Brown has scored only 30 regular-season goals in his Hawk career, but he fought his way through Blues` traffic to pop one in off a beautiful feed from linemate Denis Savard late in the opening period.
”Just as long as they don`t expect 50 a season,” joked Brown, who was making his exhibition debut. ”I played wing maybe once in juniors, and I`m used to a little different perspective. But whatever they want, I`ll do. They pay the bills.”
This is not going to be a landslide election. Chicagoland native Mark LaVarre, a rookie who stamped himself as a front-runner with two goals in the opening loss to the Blues, kept his candidacy alive with another goal and an assist.
”The situation is that we`re just waiting for somebody to step forward in training camp like (Ed) Olczyk and (Marc) Bergevin did last year,” said co-coach Roger Neilson, who ran the team from bench again while Pulford watched from a distance.
”Nobody really has yet, except maybe LaVarre,” added Neilson.
”He`s got to keep putting the puck in the net to have a chance.
”I really liked Keith up there. It has to give him more confidence. He may end up playing the position on a part-time basis.”
Rookie Bill Watson, a college star everyone expected to move into right wing, remains the darkhorse in all this polling after missing a second straight game with the flu.
Wayne Presley played his second game at right wing and remained in the running by scoring his first goal.
In the second period, every player on the Hawks had to feel like a defenseman after spending most of the period in the Chicago zone while being outshot by the Blues 25-6.
After opening with a goal by Brian Sutter with the period only 11 seconds old, St.
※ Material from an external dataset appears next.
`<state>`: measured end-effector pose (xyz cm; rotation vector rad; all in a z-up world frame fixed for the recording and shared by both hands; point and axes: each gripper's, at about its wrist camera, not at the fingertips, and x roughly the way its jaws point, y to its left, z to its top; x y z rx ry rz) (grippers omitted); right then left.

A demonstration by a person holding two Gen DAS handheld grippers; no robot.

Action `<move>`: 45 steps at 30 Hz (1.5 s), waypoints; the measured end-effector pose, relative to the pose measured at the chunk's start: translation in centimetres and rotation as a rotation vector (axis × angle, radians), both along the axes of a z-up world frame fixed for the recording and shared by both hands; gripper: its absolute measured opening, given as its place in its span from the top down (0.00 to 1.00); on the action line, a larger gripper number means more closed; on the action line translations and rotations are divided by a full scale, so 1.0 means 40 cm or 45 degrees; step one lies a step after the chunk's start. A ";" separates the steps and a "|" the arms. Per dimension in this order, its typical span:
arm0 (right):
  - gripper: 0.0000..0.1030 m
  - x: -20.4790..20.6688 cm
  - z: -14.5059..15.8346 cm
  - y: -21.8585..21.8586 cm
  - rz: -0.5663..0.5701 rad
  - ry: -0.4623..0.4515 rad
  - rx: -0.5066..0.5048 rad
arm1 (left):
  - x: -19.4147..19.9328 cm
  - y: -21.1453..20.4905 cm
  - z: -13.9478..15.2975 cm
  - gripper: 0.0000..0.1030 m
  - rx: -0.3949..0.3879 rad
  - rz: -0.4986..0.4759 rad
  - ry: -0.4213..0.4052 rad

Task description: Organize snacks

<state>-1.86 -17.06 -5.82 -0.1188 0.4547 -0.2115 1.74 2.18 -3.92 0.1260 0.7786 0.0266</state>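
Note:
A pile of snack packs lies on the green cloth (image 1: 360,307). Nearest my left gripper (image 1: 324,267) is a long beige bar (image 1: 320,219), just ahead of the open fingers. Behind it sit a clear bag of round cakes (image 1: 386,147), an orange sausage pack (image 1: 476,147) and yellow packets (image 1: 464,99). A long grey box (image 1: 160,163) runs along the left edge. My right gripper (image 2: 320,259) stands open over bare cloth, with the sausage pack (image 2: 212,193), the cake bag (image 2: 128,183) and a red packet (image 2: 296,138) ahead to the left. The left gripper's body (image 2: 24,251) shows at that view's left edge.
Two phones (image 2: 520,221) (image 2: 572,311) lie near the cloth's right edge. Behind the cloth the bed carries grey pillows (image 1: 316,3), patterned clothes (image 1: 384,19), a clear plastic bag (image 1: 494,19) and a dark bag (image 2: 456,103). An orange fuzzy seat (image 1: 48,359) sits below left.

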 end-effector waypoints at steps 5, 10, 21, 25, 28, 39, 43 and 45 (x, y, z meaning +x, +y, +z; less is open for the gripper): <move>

Louis fired in three more rapid-fire scores in 34 seconds against goalie Warren Skorodenski to go up 5-2. ”My eyes were still twitching so bad when I came back for the third period that I had to put my glasses on,” said Neilson.
Adding a lot of discomfort for the Hawks was Joey Mullen, the Blues`
high-scoring right wing. He was on the market this summer, but apparently it was for more than any clubs were willing to pay.
Mullen was back in a Blues` uniform for the first time following a lengthy contract dispute that cost him several training sessions, and he blithely went about scoring three goals.
The cruncher for St. Louis came at 2:50 of the sudden-death overtime when Dave Barr of the Blues intercepted Tom McMurchy`s pass in the middle of Chicago ice and passed to Denis Cyr for the game-winner.
”I thought we showed a lot the way we came back in this game,” said Neilson. ”There were some good things out there for us.”